Instructions for the task
Can you copy out the data exactly? Leave the images out.

Collected data
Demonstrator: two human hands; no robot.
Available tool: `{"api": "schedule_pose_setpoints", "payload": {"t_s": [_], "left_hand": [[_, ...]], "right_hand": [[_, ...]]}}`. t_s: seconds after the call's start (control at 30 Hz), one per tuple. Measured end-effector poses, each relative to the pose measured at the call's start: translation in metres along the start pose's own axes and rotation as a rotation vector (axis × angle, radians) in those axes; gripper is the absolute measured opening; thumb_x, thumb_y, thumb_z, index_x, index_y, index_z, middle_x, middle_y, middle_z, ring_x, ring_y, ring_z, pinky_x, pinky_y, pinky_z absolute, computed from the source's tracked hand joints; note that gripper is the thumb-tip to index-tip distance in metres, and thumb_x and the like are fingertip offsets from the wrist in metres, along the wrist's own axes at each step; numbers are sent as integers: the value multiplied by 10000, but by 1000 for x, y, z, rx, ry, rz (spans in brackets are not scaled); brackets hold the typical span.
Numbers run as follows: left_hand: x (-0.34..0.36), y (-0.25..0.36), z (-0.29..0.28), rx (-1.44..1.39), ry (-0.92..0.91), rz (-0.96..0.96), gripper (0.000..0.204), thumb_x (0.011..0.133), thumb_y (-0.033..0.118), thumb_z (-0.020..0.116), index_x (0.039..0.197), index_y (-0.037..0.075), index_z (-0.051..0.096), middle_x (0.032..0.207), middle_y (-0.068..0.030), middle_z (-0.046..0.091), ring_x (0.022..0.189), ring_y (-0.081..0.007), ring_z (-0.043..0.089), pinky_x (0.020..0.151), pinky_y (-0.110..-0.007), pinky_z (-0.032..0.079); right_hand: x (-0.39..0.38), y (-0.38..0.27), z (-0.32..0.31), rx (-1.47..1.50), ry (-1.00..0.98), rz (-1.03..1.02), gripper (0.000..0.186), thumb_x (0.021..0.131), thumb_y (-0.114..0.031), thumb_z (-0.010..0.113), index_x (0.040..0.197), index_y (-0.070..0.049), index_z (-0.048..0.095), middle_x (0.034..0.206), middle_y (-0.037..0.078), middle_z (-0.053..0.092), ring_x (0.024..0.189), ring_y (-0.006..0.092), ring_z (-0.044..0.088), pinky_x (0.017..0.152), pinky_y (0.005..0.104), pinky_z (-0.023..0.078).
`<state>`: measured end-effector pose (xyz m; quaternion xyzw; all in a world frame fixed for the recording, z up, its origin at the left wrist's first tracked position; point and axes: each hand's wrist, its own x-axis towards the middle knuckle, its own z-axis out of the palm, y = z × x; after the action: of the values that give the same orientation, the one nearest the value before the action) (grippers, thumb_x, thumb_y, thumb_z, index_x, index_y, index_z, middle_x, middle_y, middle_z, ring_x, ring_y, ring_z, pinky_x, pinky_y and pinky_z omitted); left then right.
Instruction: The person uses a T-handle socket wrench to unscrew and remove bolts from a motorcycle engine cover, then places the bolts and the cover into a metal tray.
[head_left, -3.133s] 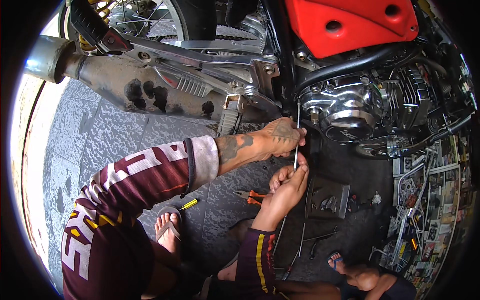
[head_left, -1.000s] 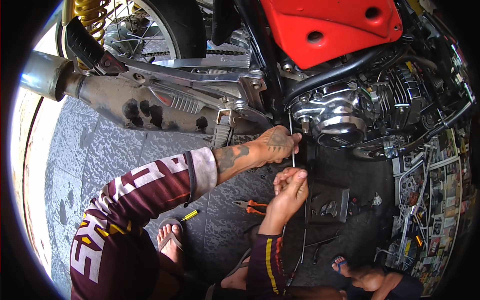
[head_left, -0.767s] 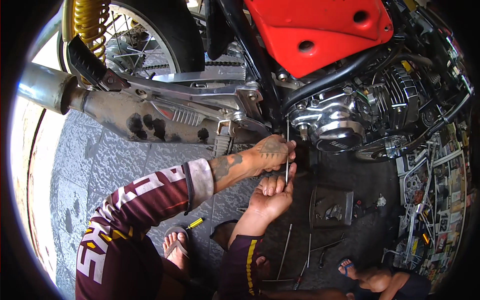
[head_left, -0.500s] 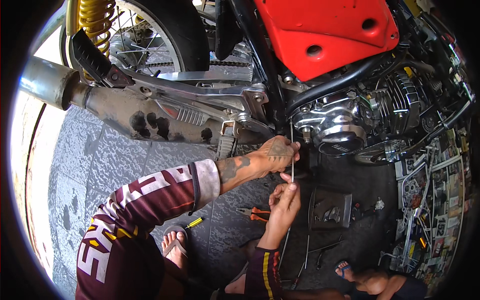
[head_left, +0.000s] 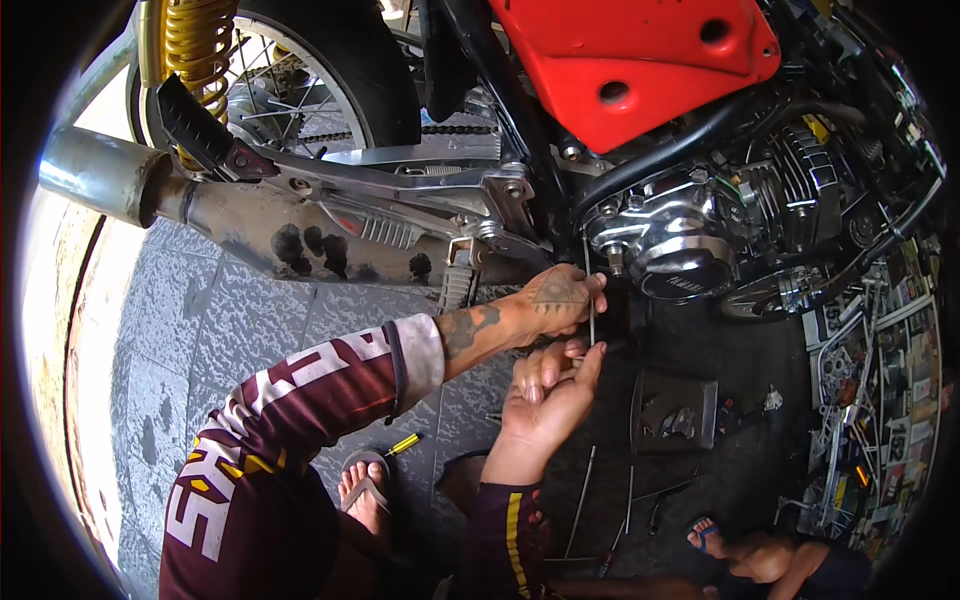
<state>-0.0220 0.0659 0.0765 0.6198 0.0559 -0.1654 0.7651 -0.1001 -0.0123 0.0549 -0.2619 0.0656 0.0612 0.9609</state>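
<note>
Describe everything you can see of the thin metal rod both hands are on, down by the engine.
The thin metal rod is a slim, straight, grey steel-looking shaft standing nearly upright just left of the chrome engine cover. Its top reaches up toward the frame; its lower end disappears between the hands. The left hand pinches it at mid-height with the fingertips, and the right hand meets it from below, palm up. Its ends are too small to make out.

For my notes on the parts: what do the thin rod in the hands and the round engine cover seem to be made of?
Thin rod: apparently bare steel, grey, dull, straight. Round engine cover: likely polished or chromed metal, with bright mirror-like reflections. Both hands, left hand and right hand, grip the rod.
</note>
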Motion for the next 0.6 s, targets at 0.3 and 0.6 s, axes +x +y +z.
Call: {"api": "schedule_pose_setpoints", "payload": {"t_s": [0.3,0.6], "left_hand": [[8,-7,-1,36,46,-12,413,942,378,424,693,72,545,525,2,430,405,-103,391,368,-265,283],[-4,-1,0,89,120,-26,401,943,374,449,720,51,530,503,23,373,398,-80,320,372,-260,235]], "right_hand": [[5,-14,-20,-280,55,150,503,953,-415,370,551,-112,391,439,-16,318,343,86,257,328,216,202],[1,-25,-32,-871,124,-179,354,950,-386,441,874,-51,526,589,-24,404,429,33,342,368,176,224]]}}
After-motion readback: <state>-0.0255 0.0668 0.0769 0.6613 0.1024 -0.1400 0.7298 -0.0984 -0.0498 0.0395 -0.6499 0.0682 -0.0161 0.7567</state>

Solution to this task
Demonstrator: two human hands; no robot.
Available tool: `{"api": "schedule_pose_setpoints", "payload": {"t_s": [_], "left_hand": [[_, ...]], "right_hand": [[_, ...]]}}`. t_s: seconds after the call's start (control at 30 Hz), one per tuple. Measured end-effector poses, each relative to the pose measured at the call's start: translation in metres along the start pose's own axes and rotation as a rotation vector (axis × angle, radians) in those axes; gripper is the absolute measured opening; thumb_x, thumb_y, thumb_z, index_x, index_y, index_z, middle_x, middle_y, middle_z, ring_x, ring_y, ring_z, pinky_x, pinky_y, pinky_z absolute, computed from the source's tracked hand joints; note that gripper is the thumb-tip to index-tip distance in metres, and thumb_x and the like are fingertip offsets from the wrist in metres, along the wrist's own axes at each step; numbers are sent as integers: the value multiplied by 10000, but by 1000 for x, y, z, rx, ry, rz (spans in brackets are not scaled); brackets hold the typical span.
Numbers run as follows: left_hand: x (-0.34..0.36), y (-0.25..0.36), z (-0.29..0.28), rx (-1.44..1.39), ry (-0.92..0.91), rz (-0.96..0.96), gripper (0.000..0.204), thumb_x (0.011..0.133), thumb_y (-0.033..0.118), thumb_z (-0.020..0.116), index_x (0.039..0.197), index_y (-0.037..0.075), index_z (-0.051..0.096), middle_x (0.032..0.207), middle_y (-0.068..0.030), middle_z (-0.046..0.091), ring_x (0.022..0.189), ring_y (-0.081..0.007), ring_z (-0.043..0.089), pinky_x (0.020..0.151), pinky_y (-0.110..-0.007), pinky_z (-0.032..0.079); right_hand: x (-0.39..0.38), y (-0.38..0.27), z (-0.32..0.31), rx (-1.47..1.50), ry (-1.00..0.98), rz (-1.03..1.02), gripper (0.000..0.186), thumb_x (0.021..0.131), thumb_y (-0.114..0.031), thumb_z (-0.010..0.113), index_x (0.040..0.197), index_y (-0.070..0.049), index_z (-0.048..0.095), middle_x (0.034..0.206), middle_y (-0.037..0.078), middle_z (-0.053..0.092), ring_x (0.024..0.189), ring_y (-0.006..0.092), ring_z (-0.044..0.088), pinky_x (0.017..0.152), pinky_y (0.005..0.104), pinky_z (-0.023..0.078).
`<state>`: measured end-effector pose (xyz m; quaternion xyzw; all in a world frame fixed for the recording, z up, its origin at the left wrist's first tracked position; point and axes: each hand's wrist, its own x-axis towards the middle knuckle, its own z-axis out of the palm, y = z × x; after the action: of the values that give the same orientation, the one nearest the value before the action) (grippers, thumb_x, thumb_y, thumb_z, index_x, index_y, index_z, middle_x, middle_y, middle_z, ring_x, ring_y, ring_z, pinky_x, pinky_y and pinky_z omitted); left then right.
Instruction: The person uses a T-handle socket wrench to unscrew and remove bolts from a motorcycle engine cover, then places the bolts and the cover into a metal tray.
[head_left, -3.133s] 
[head_left, -1.000s] 
[head_left, -0.767s] 
[head_left, -0.500s] 
[head_left, +0.000s] 
<state>-0.0220 0.0659 0.0765 0.6198 0.0559 -0.1654 0.7651 -0.1001 -0.0123 0.0549 -0.2619 0.0656 0.0612 0.9609</state>
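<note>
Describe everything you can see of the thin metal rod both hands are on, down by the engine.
The thin metal rod is a slim, straight, grey steel-looking shaft standing nearly upright just left of the chrome engine cover. Its top reaches up toward the frame; its lower end disappears between the hands. The left hand pinches it at mid-height with the fingertips, and the right hand meets it from below, palm up. Its ends are too small to make out.

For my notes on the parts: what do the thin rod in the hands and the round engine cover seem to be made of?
Thin rod: apparently bare steel, grey, dull, straight. Round engine cover: likely polished or chromed metal, with bright mirror-like reflections. Both hands, left hand and right hand, grip the rod.
</note>
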Motion for the next 0.6 s, targets at 0.3 and 0.6 s, axes +x +y +z.
Call: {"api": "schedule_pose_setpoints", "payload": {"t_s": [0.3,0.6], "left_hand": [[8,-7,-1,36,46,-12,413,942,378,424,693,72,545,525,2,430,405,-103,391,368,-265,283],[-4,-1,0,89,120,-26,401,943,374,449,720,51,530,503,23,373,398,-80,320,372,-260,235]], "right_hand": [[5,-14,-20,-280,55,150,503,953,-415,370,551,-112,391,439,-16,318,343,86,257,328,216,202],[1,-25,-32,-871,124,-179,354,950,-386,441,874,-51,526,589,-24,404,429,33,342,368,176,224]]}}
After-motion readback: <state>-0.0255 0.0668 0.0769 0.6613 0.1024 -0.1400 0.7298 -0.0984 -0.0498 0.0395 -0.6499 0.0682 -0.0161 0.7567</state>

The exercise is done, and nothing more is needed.